Omar was given medical treatment up on the battlefield then brought back to Bagram and he got some serious enhanced interrogation there for a while (while dealing with recovering from bullet wounds and blind eye). Apparently, Omar being in that house and us knowing who his dad was made him a big ticket item for information drive. Plus, the word was out that he killed an American. After a while, he started talking bout Osama stuff. Giving up information. Then they sent him to Guantanamo.

Anyway, that's where this film takes place. For the most part, this documentary is real footage of Omar being interrogated (by some Canadian douchebag with a jerky attitude). Four days of interrogation. It's unclear what he knows or doesn't know. He sounds confused and broken. He was 15 years old and raised in a war zone by a terrorist dad. The movie screams for us to cut the kid a break. He is likely innocent of what he is accused of (lobbing the grenade). International law says he's a child-soldier and he's supposed to be 'rehabilitated' and not treated like an adult. But his rights have basically been stripped away-- likely because his dead dad was known terrorist. And Americans and Canada are supposed to be the good guys and when it comes to practicing what we preach-- in this case-- we suck. (so does the whole international community). Nobody wants to touch this political live wire of a poor kid trapped in an undefined legal system that apparently overrides humane logic.

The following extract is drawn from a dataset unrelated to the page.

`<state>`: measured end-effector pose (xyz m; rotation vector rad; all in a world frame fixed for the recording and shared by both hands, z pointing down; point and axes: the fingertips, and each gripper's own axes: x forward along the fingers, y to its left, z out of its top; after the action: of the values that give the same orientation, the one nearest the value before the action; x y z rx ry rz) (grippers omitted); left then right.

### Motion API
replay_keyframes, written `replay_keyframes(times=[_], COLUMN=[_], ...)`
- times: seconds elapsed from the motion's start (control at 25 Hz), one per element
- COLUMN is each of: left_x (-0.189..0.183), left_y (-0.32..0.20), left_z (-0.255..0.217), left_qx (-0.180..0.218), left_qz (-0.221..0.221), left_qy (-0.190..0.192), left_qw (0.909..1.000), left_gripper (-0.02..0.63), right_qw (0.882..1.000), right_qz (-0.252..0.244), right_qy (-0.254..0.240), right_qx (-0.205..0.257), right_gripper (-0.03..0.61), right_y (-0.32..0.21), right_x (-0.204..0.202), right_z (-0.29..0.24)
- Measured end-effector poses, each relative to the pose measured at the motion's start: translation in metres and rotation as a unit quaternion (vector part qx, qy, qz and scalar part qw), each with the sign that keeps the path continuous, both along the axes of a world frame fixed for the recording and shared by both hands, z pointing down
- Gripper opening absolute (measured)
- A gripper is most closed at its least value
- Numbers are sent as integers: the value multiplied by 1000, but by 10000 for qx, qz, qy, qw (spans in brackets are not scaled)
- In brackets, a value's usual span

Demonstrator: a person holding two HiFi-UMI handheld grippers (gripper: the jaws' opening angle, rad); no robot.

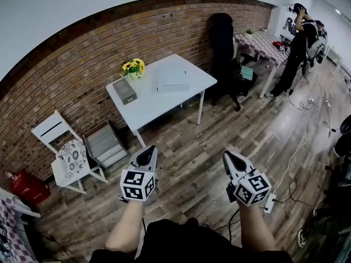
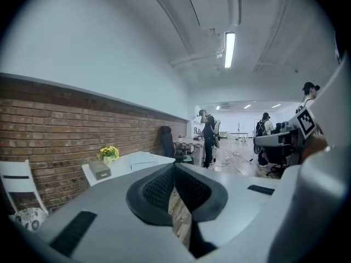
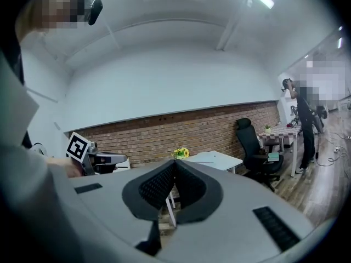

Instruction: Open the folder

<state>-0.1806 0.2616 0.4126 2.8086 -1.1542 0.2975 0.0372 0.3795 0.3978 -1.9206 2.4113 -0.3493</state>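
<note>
Wooden floor [image 1: 186, 163] separates the white table [image 1: 147, 106] holding the folder [image 1: 173, 78] from left gripper [image 1: 148, 152] and right gripper [image 1: 227, 156], jaws closed, empty

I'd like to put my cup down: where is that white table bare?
The near half of the table is bare, in front of the grey box and the white folder. The wall side is crowded: the flowers stand close beside the box.

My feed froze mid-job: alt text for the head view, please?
The left gripper and right gripper, both shut and empty, hang over the wooden floor, short of a white table holding a white folder, a grey box and yellow flowers.
</note>
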Motion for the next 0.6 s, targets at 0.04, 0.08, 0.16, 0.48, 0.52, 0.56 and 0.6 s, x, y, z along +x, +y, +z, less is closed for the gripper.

Three Good Things About this Movie

- It was weird and amazing seeing real interrogation footage.
- Seems like the first real attempt to put a human face on Guantanamo.
- The whole thing was pretty riveting.

Three Bad Things About this Movie

- The video and audio quality annoyingly sucked.
- The footage made available was still fairly heavily edited.
- You walk out feeling helpless and selfish for not being more active in human rights stuff.

All in all, I thank the gf's sister for inviting me along. It clarified my attitude toward Guantanamo moreso. Regardless, whether you're for or against Guantanamo-- you gotta be a pretty hard person to think that this kid deserved (is still deserving) what he got. Three bullets, tortured, blinded in one eye (the other is slowly going blind) with no rights or a decent trial seems more than enough for a 15 year old kid in the wrong place at the wrong time with a terrorist dad. Put it this way, if this was WWII and Omar was a nazi's kid forced to work at a plant building bombs and shot in a raid-- people woulda cut that kid a break years ago. And taught him about how nazis are bad.

It's the double standard with no standards that slathered slimy all over the situation down there. It's an unintelligent approach. And I think our governments dropping the ball on a fundamental international law legal, ethical, traditional and moral front-- especially when it comes to minors-- doesn't make us look tough--- I think it makes us look chicken.